### Try it
For the entries below, print exactly the lines between the line holding "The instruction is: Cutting" and the line holding "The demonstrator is", inclusive, and nothing else.

### Data under study
==*==

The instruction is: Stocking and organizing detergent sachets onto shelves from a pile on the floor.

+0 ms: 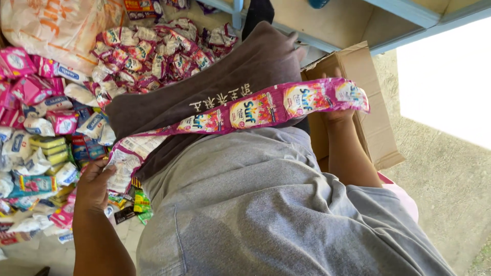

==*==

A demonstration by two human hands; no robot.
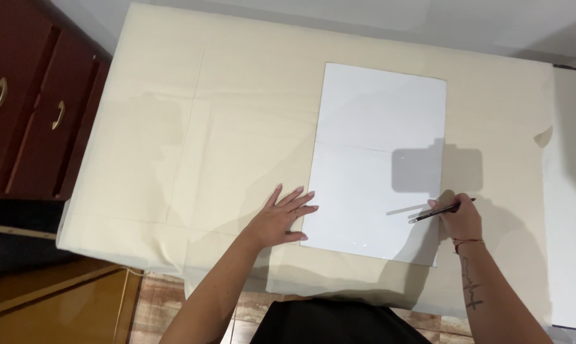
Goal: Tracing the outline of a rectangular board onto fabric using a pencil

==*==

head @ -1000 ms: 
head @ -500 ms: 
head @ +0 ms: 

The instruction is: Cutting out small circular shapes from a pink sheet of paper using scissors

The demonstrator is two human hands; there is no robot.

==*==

### The answer
The instruction is: Cutting out small circular shapes from a pink sheet of paper using scissors

The demonstrator is two human hands; there is no robot.

What appears above is the complete answer.